Identify why a 1.1 M_sun C/O white dwarf with 10^{-3} M_sun added helium fails to detonate despite l_sonic < H_P

Ascertain the mechanism that prevents a helium shell detonation from propagating in the simulated 1.1 solar-mass carbon–oxygen white dwarf after the addition of 10^{-3} solar masses of helium-rich material and relaxation—even though the local condition l_sonic < H_P at the transition layer is satisfied—and determine what additional factors (e.g., compositional structure, thermal profile, geometry, or numerical treatment) necessitate ≥2×10^{-3} solar masses of added helium for successful shell and core detonations.

Background

Using the criterion that a successful shell detonation requires the detonation sonic lengthscale to be shorter than the local pressure scale height (l_sonic ≲ H_P), the authors find that adding small helium masses to massive white dwarfs can enable shell detonations.
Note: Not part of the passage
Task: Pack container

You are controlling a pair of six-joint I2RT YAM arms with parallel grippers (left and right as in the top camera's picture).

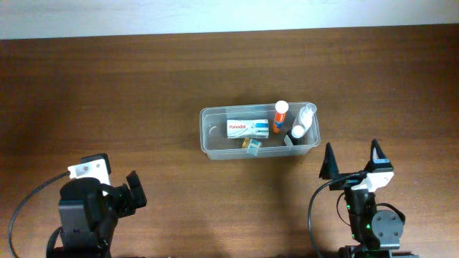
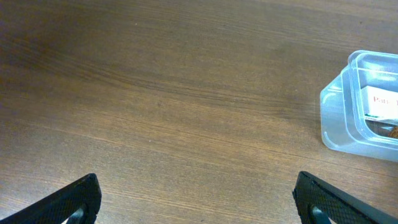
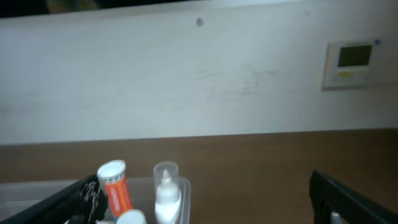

For the 1.1 M_sun model, the configuration with 10^{-3} M_sun added helium satisfies l_sonic < H_P but does not exhibit a propagating shell detonation in the simulations.

They report that a larger added helium mass (≥2×10^{-3} M_sun) is necessary for successful shell and core detonations in the 1.1 M_sun case, and explicitly note that the reason for the failure at 10^{-3} M_sun is not understood, calling for further investigation.